■ WHAT THE TASK ASKS:
Retype the whole of the data exactly.

┄┄┄┄┄┄┄┄┄┄┄┄┄┄┄┄┄┄┄┄

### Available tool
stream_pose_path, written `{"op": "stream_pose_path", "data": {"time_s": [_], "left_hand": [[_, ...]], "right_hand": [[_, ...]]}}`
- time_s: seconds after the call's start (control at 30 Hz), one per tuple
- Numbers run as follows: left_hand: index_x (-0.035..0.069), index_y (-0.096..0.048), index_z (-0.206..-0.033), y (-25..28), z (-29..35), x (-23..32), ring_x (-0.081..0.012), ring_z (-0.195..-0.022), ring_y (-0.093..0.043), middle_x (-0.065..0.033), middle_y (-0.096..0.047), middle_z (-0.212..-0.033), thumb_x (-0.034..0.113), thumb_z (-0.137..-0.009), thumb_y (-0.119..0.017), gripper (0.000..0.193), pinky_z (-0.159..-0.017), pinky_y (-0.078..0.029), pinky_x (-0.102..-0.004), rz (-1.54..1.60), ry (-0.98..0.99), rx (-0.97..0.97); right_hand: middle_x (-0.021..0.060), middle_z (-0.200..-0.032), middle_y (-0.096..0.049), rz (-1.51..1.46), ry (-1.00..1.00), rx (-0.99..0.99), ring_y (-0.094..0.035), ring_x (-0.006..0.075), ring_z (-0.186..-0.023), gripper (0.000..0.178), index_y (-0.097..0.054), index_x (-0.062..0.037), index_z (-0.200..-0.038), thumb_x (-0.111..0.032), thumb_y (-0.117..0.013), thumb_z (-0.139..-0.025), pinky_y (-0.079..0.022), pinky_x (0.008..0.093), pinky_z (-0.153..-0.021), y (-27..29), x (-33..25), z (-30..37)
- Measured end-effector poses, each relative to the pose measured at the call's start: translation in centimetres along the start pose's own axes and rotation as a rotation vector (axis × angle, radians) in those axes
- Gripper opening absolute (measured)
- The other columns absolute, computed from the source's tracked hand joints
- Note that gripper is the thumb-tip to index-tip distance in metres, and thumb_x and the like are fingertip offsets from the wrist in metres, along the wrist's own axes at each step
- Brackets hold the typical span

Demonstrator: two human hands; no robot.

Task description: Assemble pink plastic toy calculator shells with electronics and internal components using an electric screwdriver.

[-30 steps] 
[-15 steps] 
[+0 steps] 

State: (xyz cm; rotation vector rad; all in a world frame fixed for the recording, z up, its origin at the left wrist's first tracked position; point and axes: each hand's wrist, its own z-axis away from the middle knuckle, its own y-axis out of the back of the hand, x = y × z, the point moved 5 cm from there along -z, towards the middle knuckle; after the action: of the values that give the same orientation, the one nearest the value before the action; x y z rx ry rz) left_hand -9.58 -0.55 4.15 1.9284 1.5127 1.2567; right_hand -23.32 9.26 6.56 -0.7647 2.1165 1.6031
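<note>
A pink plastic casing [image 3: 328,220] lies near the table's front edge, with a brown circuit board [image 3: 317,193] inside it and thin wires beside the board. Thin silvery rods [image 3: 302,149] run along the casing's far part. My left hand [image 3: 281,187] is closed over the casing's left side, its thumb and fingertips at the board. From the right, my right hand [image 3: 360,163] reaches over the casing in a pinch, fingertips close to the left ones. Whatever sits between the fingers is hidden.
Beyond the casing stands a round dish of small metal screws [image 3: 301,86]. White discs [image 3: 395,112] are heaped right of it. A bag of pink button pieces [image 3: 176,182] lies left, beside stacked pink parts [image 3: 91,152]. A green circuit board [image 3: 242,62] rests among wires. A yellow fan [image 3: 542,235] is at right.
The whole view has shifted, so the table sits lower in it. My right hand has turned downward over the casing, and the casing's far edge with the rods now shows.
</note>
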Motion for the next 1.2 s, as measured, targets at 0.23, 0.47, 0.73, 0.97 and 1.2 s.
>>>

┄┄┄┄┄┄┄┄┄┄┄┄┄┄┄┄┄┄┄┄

■ WRITTEN SOLUTION:
### Available tool
stream_pose_path, written `{"op": "stream_pose_path", "data": {"time_s": [_], "left_hand": [[_, ...]], "right_hand": [[_, ...]]}}`
- time_s: seconds after the call's start (control at 30 Hz), one per tuple
- Numbers run as follows: left_hand: index_x (-0.035..0.069), index_y (-0.096..0.048), index_z (-0.206..-0.033), y (-25..28), z (-29..35), x (-23..32), ring_x (-0.081..0.012), ring_z (-0.195..-0.022), ring_y (-0.093..0.043), middle_x (-0.065..0.033), middle_y (-0.096..0.047), middle_z (-0.212..-0.033), thumb_x (-0.034..0.113), thumb_z (-0.137..-0.009), thumb_y (-0.119..0.017), gripper (0.000..0.193), pinky_z (-0.159..-0.017), pinky_y (-0.078..0.029), pinky_x (-0.102..-0.004), rz (-1.54..1.60), ry (-0.98..0.99), rx (-0.97..0.97); right_hand: middle_x (-0.021..0.060), middle_z (-0.200..-0.032), middle_y (-0.096..0.049), rz (-1.51..1.46), ry (-1.00..1.00), rx (-0.99..0.99), ring_y (-0.094..0.035), ring_x (-0.006..0.075), ring_z (-0.186..-0.023), gripper (0.000..0.178), index_y (-0.097..0.054), index_x (-0.062..0.037), index_z (-0.200..-0.038), thumb_x (-0.111..0.032), thumb_y (-0.117..0.013), thumb_z (-0.139..-0.025), pinky_y (-0.079..0.022), pinky_x (0.008..0.093), pinky_z (-0.153..-0.021), y (-27..29), x (-33..25), z (-30..37)
- Measured end-effector poses, each relative to the pose measured at the call's start: translation in centimetres along the start pose's own axes and rotation as a rotation vector (axis × angle, radians) in those axes
- Gripper opening absolute (measured)
- The other columns absolute, computed from the source's tracked hand joints
- Note that gripper is the thumb-tip to index-tip distance in metres, and thumb_x and the like are fingertip offsets from the wrist in metres, along the wrist's own axes at each step
- Brackets hold the typical span

Demonstrator: two human hands; no robot.

Task description: Assemble pink plastic toy calculator shells with electronics and internal components using an electric screwdriver.

[-30 steps] 
[-15 steps] 
[+0 steps] 

State: (xyz cm; rotation vector rad; all in a world frame fixed for the recording, z up, its origin at the left wrist's first tracked position; point and axes: each hand's wrist, its own z-axis away from the middle knuckle, its own y-axis out of the back of the hand, x = y × z, the point moved 5 cm from there along -z, towards the middle knuckle; after the action: of the values that give the same orientation, the one nearest the value before the action; x y z rx ry rz) left_hand -9.58 -0.55 4.15 1.9284 1.5127 1.2567; right_hand -23.32 9.26 6.56 -0.7647 2.1165 1.6031
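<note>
A pink plastic casing [image 3: 328,220] lies near the table's front edge, with a brown circuit board [image 3: 317,193] inside it and thin wires beside the board. Thin silvery rods [image 3: 302,149] run along the casing's far part. My left hand [image 3: 281,187] is closed over the casing's left side, its thumb and fingertips at the board. From the right, my right hand [image 3: 360,163] reaches over the casing in a pinch, fingertips close to the left ones. Whatever sits between the fingers is hidden.
Beyond the casing stands a round dish of small metal screws [image 3: 301,86]. White discs [image 3: 395,112] are heaped right of it. A bag of pink button pieces [image 3: 176,182] lies left, beside stacked pink parts [image 3: 91,152]. A green circuit board [image 3: 242,62] rests among wires. A yellow fan [image 3: 542,235] is at right.
The whole view has shifted, so the table sits lower in it. My right hand has turned downward over the casing, and the casing's far edge with the rods now shows.
</note>
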Motion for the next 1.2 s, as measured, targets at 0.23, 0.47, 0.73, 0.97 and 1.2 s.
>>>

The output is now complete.